§ Work to be completed:
Wherever the line with "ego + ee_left" sits in the listing below, transcribe from it up to and including the line with "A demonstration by", exactly, and leave the remaining lines out.

§ Data for this task:
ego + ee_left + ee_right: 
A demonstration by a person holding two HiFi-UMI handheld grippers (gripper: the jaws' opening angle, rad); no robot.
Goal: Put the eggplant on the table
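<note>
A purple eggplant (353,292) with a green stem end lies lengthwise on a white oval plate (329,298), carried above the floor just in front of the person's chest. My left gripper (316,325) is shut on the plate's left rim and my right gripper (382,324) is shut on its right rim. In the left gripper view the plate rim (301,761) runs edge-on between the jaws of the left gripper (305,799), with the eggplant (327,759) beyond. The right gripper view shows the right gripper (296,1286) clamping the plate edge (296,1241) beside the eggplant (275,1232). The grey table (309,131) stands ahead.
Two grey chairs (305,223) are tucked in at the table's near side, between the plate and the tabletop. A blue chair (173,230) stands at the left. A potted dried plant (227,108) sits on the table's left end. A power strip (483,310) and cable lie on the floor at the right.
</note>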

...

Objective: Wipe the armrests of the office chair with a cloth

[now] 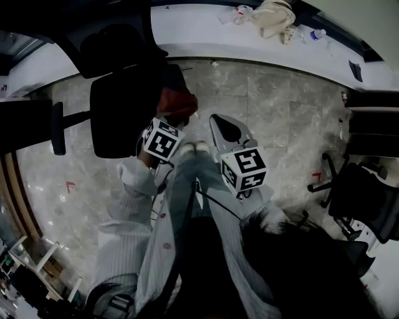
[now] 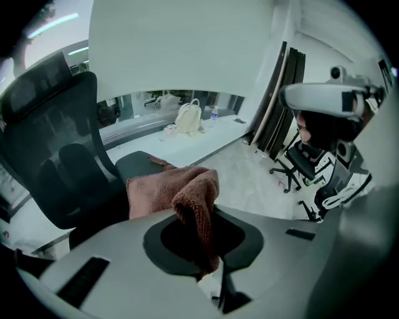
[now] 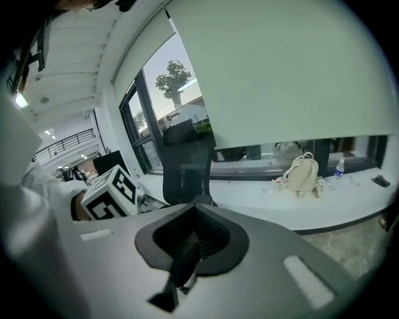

§ Answer space:
ego + ee_left + ee_right: 
A demonstration by a person holding two HiFi-UMI handheld grippers (gripper: the jaws' opening angle, rad); no robot.

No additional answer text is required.